Pourtant on a l’impression aujourd’hui qu’être un rappeur et signé sur une major est discréditant….
Pez’Mo:Je pense que ce discours est propre a l’underground francais, pour moi c’est de l’hypocrisie. Mais en même temps c’est vrais qu’il y a une certaine fierté à réaliser son album de “A a Z”.
Zio-John: Je crois que c’est une fausse idée que les gens se font parce que tout les rappeurs qui cartonnent et qui se disent “de rue” sont tous signés en major par des contrats de licence ou alors signés chez des indépendants qui investissent au final les mêmes sommes que les majors sur les projets. Indépendant ne veut pas dire pauvre! Des “indés” comme Naîve, Wagram, ou Because investissent des sommes colossales sur les artistes rien à voir avec nous ou d’autres “indés”…et ces “indés” fonctionnent comme des majors.
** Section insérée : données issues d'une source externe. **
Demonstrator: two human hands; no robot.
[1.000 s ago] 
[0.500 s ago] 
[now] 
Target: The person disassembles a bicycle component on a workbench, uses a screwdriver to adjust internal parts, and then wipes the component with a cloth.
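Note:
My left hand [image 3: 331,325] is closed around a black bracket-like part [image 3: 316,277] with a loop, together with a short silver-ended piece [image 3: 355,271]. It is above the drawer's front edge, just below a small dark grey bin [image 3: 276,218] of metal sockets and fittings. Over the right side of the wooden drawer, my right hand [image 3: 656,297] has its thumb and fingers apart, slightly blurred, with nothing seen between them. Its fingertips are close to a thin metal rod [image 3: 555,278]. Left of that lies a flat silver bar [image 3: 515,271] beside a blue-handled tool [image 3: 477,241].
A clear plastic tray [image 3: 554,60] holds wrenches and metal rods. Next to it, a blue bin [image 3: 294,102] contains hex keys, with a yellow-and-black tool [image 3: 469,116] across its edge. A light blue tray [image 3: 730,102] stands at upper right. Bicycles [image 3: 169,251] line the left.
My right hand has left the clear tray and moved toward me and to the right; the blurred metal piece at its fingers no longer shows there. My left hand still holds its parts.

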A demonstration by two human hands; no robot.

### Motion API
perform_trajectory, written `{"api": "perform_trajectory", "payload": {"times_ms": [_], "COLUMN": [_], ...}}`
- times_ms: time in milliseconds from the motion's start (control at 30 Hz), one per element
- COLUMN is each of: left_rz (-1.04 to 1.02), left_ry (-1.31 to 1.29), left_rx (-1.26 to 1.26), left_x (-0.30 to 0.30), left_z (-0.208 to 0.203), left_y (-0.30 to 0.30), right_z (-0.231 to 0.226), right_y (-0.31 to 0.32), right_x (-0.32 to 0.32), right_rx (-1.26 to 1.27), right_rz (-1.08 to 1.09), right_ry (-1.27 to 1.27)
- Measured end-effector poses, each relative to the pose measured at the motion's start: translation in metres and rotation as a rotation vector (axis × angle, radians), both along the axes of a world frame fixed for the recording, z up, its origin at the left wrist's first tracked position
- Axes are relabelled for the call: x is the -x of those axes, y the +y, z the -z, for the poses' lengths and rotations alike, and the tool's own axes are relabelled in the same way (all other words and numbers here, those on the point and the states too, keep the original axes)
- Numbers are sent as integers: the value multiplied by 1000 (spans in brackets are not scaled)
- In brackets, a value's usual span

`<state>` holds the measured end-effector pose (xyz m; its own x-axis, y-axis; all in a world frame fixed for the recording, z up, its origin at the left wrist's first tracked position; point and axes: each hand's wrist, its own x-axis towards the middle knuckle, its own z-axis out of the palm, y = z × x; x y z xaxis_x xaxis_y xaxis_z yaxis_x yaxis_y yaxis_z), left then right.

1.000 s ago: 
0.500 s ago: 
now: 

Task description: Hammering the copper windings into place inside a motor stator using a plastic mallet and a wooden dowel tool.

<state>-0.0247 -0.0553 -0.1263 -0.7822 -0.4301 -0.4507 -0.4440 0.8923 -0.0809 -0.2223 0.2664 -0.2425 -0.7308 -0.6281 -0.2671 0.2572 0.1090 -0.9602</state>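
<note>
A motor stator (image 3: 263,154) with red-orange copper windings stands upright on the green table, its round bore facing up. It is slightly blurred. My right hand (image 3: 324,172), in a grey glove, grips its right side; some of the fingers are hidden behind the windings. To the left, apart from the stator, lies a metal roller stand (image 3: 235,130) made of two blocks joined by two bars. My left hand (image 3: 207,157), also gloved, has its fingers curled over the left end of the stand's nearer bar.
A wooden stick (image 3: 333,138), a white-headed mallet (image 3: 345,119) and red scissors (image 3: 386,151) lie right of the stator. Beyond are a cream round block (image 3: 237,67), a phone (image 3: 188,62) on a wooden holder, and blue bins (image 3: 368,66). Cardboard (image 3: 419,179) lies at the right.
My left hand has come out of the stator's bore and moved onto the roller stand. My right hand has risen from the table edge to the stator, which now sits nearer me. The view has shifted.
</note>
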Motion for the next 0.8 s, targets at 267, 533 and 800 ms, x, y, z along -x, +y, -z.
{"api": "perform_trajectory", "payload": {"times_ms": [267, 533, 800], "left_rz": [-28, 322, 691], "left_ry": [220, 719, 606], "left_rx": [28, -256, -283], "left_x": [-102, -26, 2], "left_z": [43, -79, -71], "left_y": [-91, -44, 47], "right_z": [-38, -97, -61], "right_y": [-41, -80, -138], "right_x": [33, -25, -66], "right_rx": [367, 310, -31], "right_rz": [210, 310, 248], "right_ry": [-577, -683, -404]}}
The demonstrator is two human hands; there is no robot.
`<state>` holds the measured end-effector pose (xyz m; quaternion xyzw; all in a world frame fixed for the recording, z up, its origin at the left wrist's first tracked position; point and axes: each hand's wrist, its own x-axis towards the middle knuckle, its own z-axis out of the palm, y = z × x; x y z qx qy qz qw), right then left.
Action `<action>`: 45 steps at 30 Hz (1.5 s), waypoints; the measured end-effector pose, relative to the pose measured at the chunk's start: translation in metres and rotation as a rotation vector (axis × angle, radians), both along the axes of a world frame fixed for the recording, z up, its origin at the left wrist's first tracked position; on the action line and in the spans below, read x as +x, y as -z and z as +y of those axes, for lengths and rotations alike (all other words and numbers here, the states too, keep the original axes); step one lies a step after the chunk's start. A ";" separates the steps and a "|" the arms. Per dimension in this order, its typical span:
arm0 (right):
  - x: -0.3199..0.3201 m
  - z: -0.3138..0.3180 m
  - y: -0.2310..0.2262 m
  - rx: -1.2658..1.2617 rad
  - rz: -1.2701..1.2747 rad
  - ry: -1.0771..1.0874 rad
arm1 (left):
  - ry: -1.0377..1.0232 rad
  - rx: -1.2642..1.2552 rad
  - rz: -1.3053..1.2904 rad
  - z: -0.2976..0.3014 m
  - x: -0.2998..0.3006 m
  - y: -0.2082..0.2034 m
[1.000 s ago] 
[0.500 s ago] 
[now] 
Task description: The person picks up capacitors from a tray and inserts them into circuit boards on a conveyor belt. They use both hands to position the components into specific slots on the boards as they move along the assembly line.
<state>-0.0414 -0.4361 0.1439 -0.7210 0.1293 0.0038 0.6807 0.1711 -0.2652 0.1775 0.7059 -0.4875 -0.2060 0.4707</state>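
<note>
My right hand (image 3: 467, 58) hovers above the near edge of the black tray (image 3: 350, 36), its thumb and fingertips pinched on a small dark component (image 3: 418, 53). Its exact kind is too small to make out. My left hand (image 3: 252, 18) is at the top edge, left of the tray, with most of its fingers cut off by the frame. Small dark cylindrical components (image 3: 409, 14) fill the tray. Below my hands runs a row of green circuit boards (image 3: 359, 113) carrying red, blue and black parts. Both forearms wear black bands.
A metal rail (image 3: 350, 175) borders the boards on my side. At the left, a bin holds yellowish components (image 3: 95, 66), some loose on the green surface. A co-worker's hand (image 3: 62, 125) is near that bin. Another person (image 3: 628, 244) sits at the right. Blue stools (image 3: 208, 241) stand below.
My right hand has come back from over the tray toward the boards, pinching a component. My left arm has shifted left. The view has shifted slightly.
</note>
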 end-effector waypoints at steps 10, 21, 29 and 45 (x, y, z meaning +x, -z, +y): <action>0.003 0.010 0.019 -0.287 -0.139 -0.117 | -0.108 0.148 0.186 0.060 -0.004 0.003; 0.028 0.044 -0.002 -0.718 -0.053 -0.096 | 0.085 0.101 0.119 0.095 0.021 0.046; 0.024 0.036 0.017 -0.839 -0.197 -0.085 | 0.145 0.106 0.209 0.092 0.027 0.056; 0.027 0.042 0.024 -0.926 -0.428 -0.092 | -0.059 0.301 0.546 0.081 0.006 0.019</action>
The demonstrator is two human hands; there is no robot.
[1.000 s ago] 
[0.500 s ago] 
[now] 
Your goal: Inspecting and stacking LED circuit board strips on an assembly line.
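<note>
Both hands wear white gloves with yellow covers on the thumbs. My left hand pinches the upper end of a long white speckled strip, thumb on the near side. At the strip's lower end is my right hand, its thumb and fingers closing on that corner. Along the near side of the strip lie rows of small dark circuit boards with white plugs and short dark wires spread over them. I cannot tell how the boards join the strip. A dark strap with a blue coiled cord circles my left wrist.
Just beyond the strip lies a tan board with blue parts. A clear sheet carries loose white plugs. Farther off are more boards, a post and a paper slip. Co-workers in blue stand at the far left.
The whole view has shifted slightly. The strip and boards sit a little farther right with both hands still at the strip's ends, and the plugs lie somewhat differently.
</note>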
C’est vraiment une idée reçue car 80% des rappeurs mêmes les plus militants comme Médine ou Keny Arkana sont sur des labels à très gros budgets comparables à ceux des maisons de disques.
Pez’Mo: Nous,nous faisons vraiment de l’autoproduction.
Pensez vous que le Hip/Hop français est en évolution?
Pez’Mo: Oui comme beaucoup d’autres musiques il continu d’évoluer.
Zio-John: Oui comme tout, après la vrai question c’est : évolue-t-il dans le bon sens? Je n’ai pas vraiment de réponse à cette question , on ne prétend pas être les sauveurs du rap , on fait notre musique et on la donne à qui veut bien l’entendre en France ou ailleurs dans le monde comme au Burkina ou en Italie par exemple où on a fait des concerts.
Quels sont vos projets pour la suite?
Pierre Jampy: Pour ma part, continuer à réaliser divers projets : concerts (Wu tang, Ayo, Mos def…) Makings of, documentaires, clips…
Zio-John:L’album d’Eclektik , des albums solos dans le lointain, approfondir la composition pour ma part, l’enregistrement et le mix pour Pez’Mo à travers son studio Kitchen Sound, et la réalisation pour Pierre Jampy. On pourra retrouver mes compositions sur l’album D’hiroshiman, un groupe qu’on a rencontré à travers notre projet et qui prépare un album qui devrait sortir très prochainement, ce projet nous aura permis de rencontrer des groupes avec qui on partage une même vision des choses et de travailler avec eux.